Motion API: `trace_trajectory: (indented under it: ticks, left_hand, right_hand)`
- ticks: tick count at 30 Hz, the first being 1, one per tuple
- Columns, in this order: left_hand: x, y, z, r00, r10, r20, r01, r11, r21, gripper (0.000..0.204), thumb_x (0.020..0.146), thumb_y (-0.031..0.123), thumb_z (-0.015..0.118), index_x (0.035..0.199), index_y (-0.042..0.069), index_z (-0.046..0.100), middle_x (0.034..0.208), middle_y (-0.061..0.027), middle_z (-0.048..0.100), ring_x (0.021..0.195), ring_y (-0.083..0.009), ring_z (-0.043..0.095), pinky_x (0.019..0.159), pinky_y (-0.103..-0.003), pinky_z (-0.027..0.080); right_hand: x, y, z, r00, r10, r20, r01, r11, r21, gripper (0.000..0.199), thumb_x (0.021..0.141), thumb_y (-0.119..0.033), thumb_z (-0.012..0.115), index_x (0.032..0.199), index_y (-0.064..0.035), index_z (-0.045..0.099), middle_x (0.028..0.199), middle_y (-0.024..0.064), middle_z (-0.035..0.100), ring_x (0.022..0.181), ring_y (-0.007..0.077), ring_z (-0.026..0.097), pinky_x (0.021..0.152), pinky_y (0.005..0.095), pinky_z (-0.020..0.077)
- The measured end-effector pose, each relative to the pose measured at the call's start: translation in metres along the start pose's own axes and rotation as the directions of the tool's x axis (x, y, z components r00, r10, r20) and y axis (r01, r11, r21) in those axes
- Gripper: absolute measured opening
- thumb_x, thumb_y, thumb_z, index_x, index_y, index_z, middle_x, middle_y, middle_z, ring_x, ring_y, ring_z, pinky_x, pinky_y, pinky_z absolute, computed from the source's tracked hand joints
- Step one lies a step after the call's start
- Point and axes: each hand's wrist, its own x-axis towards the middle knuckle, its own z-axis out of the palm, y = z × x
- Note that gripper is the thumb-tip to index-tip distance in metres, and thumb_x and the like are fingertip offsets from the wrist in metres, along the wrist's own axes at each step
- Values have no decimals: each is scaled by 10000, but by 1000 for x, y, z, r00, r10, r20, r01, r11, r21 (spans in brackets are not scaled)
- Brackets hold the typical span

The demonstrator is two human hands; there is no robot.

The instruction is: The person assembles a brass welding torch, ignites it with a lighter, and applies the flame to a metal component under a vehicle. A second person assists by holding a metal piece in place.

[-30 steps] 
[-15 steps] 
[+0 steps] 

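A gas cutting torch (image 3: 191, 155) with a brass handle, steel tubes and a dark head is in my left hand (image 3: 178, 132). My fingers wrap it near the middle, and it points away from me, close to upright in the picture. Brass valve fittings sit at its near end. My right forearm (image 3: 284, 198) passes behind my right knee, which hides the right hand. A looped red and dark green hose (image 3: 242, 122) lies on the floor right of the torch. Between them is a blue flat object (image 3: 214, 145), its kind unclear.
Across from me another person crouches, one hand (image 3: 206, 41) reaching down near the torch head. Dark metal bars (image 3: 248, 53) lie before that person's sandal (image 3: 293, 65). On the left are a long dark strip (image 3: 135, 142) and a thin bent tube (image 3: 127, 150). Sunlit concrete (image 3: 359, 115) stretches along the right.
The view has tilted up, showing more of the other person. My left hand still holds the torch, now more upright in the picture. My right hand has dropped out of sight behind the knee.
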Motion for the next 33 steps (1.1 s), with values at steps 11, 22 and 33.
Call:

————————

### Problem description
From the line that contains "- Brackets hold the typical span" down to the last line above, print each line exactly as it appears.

### Your solution
- Brackets hold the typical span

The demonstrator is two human hands; there is no robot.

The instruction is: The person assembles a brass welding torch, ignites it with a lighter, and applies the flame to a metal component under a vehicle. A second person assists by holding a metal piece in place.

[-30 steps] 
[-15 steps] 
[+0 steps] 

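A gas cutting torch (image 3: 191, 155) with a brass handle, steel tubes and a dark head is in my left hand (image 3: 178, 132). My fingers wrap it near the middle, and it points away from me, close to upright in the picture. Brass valve fittings sit at its near end. My right forearm (image 3: 284, 198) passes behind my right knee, which hides the right hand. A looped red and dark green hose (image 3: 242, 122) lies on the floor right of the torch. Between them is a blue flat object (image 3: 214, 145), its kind unclear.
Across from me another person crouches, one hand (image 3: 206, 41) reaching down near the torch head. Dark metal bars (image 3: 248, 53) lie before that person's sandal (image 3: 293, 65). On the left are a long dark strip (image 3: 135, 142) and a thin bent tube (image 3: 127, 150). Sunlit concrete (image 3: 359, 115) stretches along the right.
The view has tilted up, showing more of the other person. My left hand still holds the torch, now more upright in the picture. My right hand has dropped out of sight behind the knee.
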Motion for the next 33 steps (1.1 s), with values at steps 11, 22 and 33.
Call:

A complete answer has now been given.